After I had a rough cut of all of my data in a primitive CSV file, I could work on cleaning it up.

### Cleaning CSV and Calculating Dominant Colors

In [None]:
from PIL import Image
from kmeans import Kmeans
import csv
from base64 import b16encode
import pandas as pd

works = open('../data/van-gogh-works.csv')

entries = []
k = Kmeans(k=5)

for work in csv.DictReader(works):
    src = work['image']

    img = Image.open('../data/images/{}'.format(src))

    try:
        rgbs = k.run(img)

        for idx in range(len(rgbs)):
            rgb = ()
            for value in rgbs[idx]:
                rgb = rgb + (int(value),)
            work['color_{}'.format(idx+1)] = str(b'#'+b16encode(bytes(rgb)), 'utf-8')

        entries.append(work)
    except:
        pass
        continue

all_works = pd.DataFrame(entries)
cols = ['number', 'title', 'image', 'year', 'location', 'color_1', 'color_2', 'color_3', 'color_4', 'color_5']
all_works.to_csv('data/van-gogh-works-colors.csv', index=False, columns=cols)
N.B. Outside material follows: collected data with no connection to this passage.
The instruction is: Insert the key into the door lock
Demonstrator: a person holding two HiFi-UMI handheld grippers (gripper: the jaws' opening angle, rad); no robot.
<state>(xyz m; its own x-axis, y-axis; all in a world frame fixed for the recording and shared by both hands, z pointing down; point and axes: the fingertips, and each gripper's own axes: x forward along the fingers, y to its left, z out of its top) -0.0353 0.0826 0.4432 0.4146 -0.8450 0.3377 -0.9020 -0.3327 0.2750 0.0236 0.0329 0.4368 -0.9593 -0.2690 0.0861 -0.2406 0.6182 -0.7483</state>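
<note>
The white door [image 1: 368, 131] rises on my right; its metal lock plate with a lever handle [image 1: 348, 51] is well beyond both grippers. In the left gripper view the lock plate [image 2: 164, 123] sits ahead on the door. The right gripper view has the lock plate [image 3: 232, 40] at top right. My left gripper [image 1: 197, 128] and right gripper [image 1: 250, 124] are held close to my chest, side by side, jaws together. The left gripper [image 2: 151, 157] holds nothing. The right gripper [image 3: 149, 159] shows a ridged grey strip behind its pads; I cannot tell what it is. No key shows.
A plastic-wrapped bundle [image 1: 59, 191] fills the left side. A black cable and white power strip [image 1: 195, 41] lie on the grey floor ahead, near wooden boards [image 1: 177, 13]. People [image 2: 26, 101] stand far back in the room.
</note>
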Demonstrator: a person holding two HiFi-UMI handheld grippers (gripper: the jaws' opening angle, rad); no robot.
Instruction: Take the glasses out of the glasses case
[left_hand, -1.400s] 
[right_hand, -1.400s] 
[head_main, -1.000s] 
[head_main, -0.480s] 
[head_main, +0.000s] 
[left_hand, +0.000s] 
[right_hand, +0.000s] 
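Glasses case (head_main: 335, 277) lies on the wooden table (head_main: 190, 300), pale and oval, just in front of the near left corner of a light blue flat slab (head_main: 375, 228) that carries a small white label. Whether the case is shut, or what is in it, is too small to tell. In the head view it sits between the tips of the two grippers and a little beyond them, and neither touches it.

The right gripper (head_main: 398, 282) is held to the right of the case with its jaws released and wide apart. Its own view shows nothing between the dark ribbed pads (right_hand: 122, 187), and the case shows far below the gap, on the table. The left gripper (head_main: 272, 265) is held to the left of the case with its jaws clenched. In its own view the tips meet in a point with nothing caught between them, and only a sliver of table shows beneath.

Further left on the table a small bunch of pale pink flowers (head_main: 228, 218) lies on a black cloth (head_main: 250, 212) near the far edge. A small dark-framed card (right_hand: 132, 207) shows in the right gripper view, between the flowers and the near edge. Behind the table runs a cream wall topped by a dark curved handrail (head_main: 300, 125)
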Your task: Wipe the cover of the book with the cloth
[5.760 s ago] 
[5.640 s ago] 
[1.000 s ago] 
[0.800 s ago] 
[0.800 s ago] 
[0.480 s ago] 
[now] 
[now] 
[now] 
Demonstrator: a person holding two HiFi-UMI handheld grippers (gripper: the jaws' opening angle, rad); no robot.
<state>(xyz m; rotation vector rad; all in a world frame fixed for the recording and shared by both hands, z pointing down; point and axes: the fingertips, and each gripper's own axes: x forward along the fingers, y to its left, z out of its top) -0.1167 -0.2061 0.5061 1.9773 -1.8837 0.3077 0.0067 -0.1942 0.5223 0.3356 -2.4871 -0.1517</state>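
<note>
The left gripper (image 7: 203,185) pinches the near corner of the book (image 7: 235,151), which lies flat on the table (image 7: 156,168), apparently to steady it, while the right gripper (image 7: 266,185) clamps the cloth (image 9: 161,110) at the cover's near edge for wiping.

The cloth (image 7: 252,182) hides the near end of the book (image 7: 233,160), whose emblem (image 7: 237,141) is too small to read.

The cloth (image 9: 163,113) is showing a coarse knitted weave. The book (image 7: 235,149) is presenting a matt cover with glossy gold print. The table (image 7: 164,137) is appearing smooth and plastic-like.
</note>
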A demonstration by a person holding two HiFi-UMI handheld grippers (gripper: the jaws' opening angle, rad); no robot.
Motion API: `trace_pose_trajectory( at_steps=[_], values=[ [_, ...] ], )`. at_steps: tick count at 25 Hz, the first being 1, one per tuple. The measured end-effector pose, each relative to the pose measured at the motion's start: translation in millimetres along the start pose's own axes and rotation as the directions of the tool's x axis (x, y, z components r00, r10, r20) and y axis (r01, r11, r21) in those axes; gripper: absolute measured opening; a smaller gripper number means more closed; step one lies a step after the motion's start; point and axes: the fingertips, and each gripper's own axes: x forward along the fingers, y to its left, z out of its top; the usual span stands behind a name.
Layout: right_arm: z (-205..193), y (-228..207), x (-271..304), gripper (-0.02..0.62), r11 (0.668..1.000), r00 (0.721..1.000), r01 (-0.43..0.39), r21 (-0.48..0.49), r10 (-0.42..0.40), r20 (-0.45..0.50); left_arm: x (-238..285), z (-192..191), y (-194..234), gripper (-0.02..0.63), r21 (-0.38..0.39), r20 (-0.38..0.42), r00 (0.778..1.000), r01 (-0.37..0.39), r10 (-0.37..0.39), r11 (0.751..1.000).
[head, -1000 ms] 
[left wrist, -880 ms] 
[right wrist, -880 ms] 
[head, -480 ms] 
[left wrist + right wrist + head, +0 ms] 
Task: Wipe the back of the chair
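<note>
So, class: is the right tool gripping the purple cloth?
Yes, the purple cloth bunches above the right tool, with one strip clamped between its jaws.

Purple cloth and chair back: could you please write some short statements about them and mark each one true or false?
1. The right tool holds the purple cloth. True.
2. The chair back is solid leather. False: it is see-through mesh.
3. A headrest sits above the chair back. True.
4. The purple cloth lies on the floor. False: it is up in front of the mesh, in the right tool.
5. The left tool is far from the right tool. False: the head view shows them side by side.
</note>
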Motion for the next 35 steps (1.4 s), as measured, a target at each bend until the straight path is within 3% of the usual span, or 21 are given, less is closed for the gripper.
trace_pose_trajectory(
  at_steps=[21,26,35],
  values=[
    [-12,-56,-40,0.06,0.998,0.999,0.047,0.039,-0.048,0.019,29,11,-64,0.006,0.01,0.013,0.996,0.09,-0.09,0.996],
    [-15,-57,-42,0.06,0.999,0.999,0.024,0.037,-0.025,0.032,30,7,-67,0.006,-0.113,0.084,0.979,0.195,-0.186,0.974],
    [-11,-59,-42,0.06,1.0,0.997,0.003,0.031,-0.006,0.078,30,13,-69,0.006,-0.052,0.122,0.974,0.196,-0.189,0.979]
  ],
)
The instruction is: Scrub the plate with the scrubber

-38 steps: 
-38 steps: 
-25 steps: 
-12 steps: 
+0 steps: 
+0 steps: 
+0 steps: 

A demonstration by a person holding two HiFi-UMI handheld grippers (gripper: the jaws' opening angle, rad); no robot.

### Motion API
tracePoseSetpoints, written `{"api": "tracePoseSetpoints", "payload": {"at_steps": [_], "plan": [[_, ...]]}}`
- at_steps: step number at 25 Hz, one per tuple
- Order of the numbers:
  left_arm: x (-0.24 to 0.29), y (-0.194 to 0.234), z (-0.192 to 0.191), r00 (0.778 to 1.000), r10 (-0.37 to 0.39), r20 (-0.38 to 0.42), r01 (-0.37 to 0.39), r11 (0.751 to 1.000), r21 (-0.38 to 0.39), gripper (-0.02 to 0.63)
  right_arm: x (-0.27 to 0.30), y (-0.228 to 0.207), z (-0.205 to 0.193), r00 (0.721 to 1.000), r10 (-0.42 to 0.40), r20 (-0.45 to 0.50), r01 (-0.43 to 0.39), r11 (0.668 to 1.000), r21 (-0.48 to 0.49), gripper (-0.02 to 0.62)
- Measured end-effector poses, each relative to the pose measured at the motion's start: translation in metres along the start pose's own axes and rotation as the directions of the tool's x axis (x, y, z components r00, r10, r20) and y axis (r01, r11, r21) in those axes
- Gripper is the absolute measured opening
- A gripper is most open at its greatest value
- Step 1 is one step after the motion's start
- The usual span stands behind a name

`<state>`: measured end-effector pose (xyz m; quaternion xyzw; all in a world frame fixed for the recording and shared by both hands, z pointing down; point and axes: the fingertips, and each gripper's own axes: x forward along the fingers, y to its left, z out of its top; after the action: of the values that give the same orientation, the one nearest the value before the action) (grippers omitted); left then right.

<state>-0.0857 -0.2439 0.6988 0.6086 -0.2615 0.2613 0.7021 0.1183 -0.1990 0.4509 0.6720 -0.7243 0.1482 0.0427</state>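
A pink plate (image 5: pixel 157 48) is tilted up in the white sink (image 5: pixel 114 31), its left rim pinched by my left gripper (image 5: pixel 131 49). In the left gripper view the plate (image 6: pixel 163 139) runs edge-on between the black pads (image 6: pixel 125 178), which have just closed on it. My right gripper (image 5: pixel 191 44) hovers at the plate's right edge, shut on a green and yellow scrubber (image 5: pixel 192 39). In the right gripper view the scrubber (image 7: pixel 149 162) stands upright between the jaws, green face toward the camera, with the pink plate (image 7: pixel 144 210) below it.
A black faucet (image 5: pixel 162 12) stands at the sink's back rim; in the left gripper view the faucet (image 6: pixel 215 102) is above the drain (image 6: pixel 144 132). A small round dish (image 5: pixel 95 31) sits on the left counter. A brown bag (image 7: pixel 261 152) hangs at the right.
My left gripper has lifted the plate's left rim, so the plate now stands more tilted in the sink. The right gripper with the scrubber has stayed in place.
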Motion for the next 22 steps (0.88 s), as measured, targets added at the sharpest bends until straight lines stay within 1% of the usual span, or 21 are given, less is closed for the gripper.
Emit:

As mentioned in the introduction above, this part would not have been possible without the help of the Kmeans color clustering library that is linked in the blog post I referenced.

## Final Thoughts
This was one of the more exciting projects I worked on, and I think that it was because I was truly generating my own data set on something that no one had ever done before.

The presentation isn't the absolute best it could be, but it is what it is.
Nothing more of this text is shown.